Это случилось в октябре 1888 г., когда археологи-любители Фо и Гарди раскопали, с одной стороны, для забавы, а с другой — из научной любознательности глинистые отложения на дне грота Раймонден поблизости от селения Шанселад недалеко от города Периге в Дордони. На глубине 1,5 м, почти у скального основания, они обнаружили скелет невысокого статного мужчины, приблизительно 35 лет от роду, по всей вероятности, преднамеренно там захороненного. Сильно скорченный, он лежал на левом боку, лицом между рук, и был осыпан красной охристой краской (почему — мы уже обсуждали в случае с «Красной дамой»). Его хорошо сохранившийся череп имел следы зажившего перелома. В том же слое, что и человеческие кости, были найдены и каменные орудия раннего мадлена, т. е. самого конца палеолита.

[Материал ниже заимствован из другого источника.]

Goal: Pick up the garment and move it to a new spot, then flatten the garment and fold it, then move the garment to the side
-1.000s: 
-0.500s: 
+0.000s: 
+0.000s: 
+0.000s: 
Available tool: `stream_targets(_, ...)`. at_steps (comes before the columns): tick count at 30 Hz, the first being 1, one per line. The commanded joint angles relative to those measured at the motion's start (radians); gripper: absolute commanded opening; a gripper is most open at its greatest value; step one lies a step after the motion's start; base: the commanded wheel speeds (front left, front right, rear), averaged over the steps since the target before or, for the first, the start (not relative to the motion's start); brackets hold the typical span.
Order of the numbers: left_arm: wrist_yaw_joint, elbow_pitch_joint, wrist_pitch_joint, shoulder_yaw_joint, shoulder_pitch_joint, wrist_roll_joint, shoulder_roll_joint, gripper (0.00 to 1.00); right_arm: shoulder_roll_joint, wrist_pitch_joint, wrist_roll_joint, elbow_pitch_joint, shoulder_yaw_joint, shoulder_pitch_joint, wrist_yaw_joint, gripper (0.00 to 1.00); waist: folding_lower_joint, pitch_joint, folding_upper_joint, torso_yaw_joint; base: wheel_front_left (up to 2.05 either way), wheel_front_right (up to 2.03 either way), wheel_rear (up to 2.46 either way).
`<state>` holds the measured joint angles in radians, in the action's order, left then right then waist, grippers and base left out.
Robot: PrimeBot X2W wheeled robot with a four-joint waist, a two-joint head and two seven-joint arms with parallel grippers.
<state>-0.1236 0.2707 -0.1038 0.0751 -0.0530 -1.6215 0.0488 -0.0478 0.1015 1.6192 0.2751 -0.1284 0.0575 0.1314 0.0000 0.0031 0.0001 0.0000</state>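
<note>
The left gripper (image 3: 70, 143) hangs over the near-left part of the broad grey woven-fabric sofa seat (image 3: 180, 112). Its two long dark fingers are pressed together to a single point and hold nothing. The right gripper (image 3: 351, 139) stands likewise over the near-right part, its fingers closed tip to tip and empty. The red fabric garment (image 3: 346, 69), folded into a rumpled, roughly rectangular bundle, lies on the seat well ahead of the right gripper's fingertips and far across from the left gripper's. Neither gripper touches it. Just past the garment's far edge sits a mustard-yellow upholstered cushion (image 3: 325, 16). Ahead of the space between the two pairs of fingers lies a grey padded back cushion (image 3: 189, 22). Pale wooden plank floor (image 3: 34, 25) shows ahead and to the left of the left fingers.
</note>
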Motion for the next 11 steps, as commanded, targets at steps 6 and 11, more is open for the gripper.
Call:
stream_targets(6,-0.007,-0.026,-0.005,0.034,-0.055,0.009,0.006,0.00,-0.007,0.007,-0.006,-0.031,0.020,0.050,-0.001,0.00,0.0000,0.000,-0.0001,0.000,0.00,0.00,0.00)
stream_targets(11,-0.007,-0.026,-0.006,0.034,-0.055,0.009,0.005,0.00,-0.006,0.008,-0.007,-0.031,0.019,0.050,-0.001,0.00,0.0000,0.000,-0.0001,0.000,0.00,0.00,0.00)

Однако 1888 г. мы еще не можем считать «датой рождения» южнофранцузского эскимоса. Это событие произошло год спустя, после того как за исследование шанселадского скелета взялся профессор Леон Тесту, анатом и антрополог из Лиона. Измерения черепа подтвердили то, что он увидел своим опытным оком: череп был удлинен, а его лицевая часть — необычайно высока и широка, с высокими глазницами; более всего он походил на черепа эскимосов с полуострова Лабрадор или из Гренландии, которые Тесту имел возможность исследовать в качестве сравнительного материала. От эскимосов «человек из Шанселада» не отличался и фигурой при более малом росте и коренастости (его рост достигал приблизительно 155 см).
Все это было изложено в статье под заголовком «Антропологическое исследование четвертичного скелета из Шанселада в Дордони», опубликованном в 1890 г. в «Ежегоднике антропологического общества» в Лионе.
Помимо кроманьонца, явился новый, отличный от того, по Тесту, представитель монголоидной расы, верхнего палеолита Европы. Наукой это было воспринято как подтверждение идеи Даукинса о происхождении эскимосов из пещер Дордони, и обе гипотезы внешне как будто бы взаимно подтверждались. Но упования на последующие находки представителей «шанселадской расы» не оправдались, первый эскимос так и остался в семье палеолитических скелетов в одиночестве.
И все-таки его стали рассматривать как представителя большой группы. Общественное мнение того времени выразил профессор Марселэн Буль: «Шанселадские люди предстали перед нами как группа, достаточно развитая, но в несколько отличном от кроманьонцев направлении, по-видимому, под более северным небом. Они пришли, с той или иной степенью вероятности, на смену кроманьонцам в конце плейстоцена и позднее отступили на север, до современного полярного пояса (в то же самое время, что и северный олень) под напором новых иммигрантов». Даукинс мог быть удовлетворен!
Еще какое-то время антропологи готовы были видеть в такого рода единичных отклонениях доказательства существования новых и несколько отличных палеолитических «рас» (примером может служить и выделение негроидной расы, о чем будет рассказано далее), однако постепенно возобладал более трезвый взгляд. Осознанию его содействовало то, что ни одна популяция в современном мире не является антропологически полностью униформной, но имеет большую или меньшую вариационную широту, в пределах которой у отдельных индивидов могут проявляться в значительной мере несходные черты.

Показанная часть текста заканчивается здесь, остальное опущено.